Former NFL player Chris Borland was a frequent guest on panels and strongly advocated for mindfulness and meditation to be more widely practiced. Borland played for the San Francisco 49ers for a year but retired early due to concerns about the brain injury risks of football. While in Boulder, he met with the athletic department to discuss introducing mindfulness practices into athletes’ training routines.
“Meditation is a skill, the more you practice the better you get at it,” Borland said.
Panelists also discussed the barriers to self-care and mindfulness, which in the U.S. are increasingly commodified into expensive retreats and products.
Frequent CWA guest speaker Jerry Michalski touched on the ways that conflict and political unrest increase stress levels and cited the Trump administration as a stressor for many Americans.
Several panelists discussed the effect that racism plays on mental health. Activist Brandon Anderson referenced the recent incident in which Boulder police confronted a black man picking up trash in his front yard to highlight the stresses that negative interactions with law enforcement have on communities of color.
“We need more people picking up trash and less people picking on black folk,” he joked.
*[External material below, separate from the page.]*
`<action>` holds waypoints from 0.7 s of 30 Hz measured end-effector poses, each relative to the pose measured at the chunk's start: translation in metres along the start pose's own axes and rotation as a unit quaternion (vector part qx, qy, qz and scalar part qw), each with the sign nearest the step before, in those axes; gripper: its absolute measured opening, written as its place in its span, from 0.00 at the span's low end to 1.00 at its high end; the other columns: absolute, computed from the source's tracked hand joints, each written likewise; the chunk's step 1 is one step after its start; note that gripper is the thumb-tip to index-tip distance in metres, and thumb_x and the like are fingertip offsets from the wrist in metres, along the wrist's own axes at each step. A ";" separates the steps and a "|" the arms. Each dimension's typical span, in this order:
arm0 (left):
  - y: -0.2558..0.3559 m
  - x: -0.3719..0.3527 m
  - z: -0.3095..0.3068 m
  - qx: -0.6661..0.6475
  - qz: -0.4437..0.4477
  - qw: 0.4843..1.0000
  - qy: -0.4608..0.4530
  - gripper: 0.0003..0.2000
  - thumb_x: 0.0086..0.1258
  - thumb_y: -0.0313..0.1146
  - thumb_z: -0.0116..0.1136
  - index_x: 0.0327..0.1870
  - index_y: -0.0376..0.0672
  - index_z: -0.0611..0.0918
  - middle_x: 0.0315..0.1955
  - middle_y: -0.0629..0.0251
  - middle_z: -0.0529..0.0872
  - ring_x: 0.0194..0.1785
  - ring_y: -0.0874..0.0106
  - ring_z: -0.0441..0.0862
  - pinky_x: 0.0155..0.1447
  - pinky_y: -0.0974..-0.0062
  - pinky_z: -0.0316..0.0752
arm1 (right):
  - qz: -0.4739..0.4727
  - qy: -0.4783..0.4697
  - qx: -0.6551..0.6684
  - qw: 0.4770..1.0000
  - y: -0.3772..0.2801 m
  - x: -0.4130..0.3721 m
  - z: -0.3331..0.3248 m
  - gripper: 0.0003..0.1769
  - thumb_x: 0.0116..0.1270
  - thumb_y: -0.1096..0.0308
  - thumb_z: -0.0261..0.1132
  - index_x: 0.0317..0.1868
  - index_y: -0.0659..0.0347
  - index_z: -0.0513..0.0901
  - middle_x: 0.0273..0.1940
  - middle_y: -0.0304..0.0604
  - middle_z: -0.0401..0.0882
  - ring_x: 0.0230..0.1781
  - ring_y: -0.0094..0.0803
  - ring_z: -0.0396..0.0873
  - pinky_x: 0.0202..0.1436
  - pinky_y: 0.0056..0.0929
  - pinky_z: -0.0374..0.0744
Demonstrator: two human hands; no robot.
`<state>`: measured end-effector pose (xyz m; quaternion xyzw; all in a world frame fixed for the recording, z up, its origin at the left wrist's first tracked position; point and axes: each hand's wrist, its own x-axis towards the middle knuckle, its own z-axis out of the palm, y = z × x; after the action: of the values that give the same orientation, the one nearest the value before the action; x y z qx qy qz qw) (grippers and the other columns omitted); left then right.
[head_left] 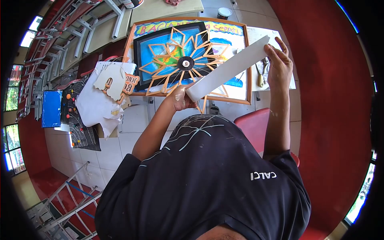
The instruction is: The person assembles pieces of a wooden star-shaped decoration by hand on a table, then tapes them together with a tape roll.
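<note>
A long, flat white strip (228,72), which could be paper or card, slants upward between my two hands. Its lower end is gripped by my left hand (184,99), which has pale smears near the thumb. The upper end is pinched by my right hand (279,64), with some fingers stretched past the edge. Behind the strip lies a framed picture board (236,29) with painted lettering. On it sits a flower-like frame of thin wooden sticks (178,36) around a round black centre (185,63), and the strip hides part of it.
Putty-knife-like tools (262,74) rest on the white surface at right. Left are white sheets (90,98), a cut-out sign (130,84) and a blue panel (52,109). A can (224,13) stands behind. A red chair (254,126) is close by; a metal ladder (72,196) stands lower left.
</note>
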<state>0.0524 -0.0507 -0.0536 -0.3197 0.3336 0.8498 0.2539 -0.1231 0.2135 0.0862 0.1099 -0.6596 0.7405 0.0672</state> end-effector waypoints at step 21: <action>-0.001 -0.040 0.012 0.016 0.131 0.983 -0.129 0.27 0.71 0.46 0.63 0.64 0.37 0.74 0.44 0.60 0.87 0.40 0.75 0.88 0.35 0.76 0.83 | 0.075 -0.057 -0.056 0.994 0.034 0.006 0.016 0.12 0.59 0.65 0.75 0.38 0.66 0.91 0.71 0.54 0.62 0.69 0.49 0.67 0.66 0.48 0.73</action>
<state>0.0752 -0.0499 -0.0182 -0.1570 0.3505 0.9043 0.1863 -0.1361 0.1930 0.0568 0.0981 -0.7090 0.6980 -0.0203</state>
Priya Jha, an Indian-American writer and professor, spoke about the stigma around mental illness. She said that her own family still won’t acknowledge her mental illness, but she had to learn how to talk about it openly and without shame for the sake of her own well-being.
For Jha, a significant issue for students at her university is a shortage of school counselors, which CU has been criticized for as well.
Ultimately, “what helped me the most was having a community,” Jha said. Jha finds the increased openness to discussing mental health among young people an encouraging sign and hopes that mental illness can become de-stigmatized in the near future.
Boes said that she thought this year’s panels were a success and hopes that in future years they can have more speakers meet with student groups while they are in town to talk about mental health.
One issue she hopes the conference can be more proactive about in the future is anticipating funding needs for younger guests, who often don’t have much of their own money to spend traveling to Boulder.
“Younger people working in social justice, they don’t make a ton of money, so it’s harder for them to commit to coming to the conference and being able to stay for longer,” Boes said.